* Task instructions: Reproduce exactly, and exclusively, the lines from the line containing "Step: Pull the" through the final line of the listing below.

* Input for this task:
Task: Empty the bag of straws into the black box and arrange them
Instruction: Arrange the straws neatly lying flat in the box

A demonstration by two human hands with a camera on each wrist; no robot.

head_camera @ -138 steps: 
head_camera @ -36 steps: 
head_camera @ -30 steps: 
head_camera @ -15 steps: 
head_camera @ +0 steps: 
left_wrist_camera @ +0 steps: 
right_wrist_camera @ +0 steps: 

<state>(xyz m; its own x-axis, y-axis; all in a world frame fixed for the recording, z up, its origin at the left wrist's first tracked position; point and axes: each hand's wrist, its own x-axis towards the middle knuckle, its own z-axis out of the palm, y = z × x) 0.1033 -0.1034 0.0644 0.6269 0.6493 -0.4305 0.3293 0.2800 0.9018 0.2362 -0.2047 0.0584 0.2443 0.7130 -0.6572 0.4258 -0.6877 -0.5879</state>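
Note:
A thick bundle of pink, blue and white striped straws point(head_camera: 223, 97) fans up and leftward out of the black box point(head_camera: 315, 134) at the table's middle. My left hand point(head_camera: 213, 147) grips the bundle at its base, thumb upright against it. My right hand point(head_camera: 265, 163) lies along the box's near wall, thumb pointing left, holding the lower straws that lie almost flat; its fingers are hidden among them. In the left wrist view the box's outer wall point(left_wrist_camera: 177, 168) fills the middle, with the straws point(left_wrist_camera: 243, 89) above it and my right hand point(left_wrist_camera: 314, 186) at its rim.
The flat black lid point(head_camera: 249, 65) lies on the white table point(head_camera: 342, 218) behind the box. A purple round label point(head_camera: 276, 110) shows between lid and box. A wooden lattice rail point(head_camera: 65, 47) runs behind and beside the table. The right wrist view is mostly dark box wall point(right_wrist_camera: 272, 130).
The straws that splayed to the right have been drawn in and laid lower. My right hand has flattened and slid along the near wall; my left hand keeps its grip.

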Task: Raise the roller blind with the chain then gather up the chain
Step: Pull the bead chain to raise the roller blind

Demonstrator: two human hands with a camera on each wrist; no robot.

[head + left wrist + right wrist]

* Answer section:
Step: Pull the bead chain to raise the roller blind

Demonstrator: two human hands with a camera on each wrist; no robot.

[head + left wrist + right wrist]

Work on this exercise is finished.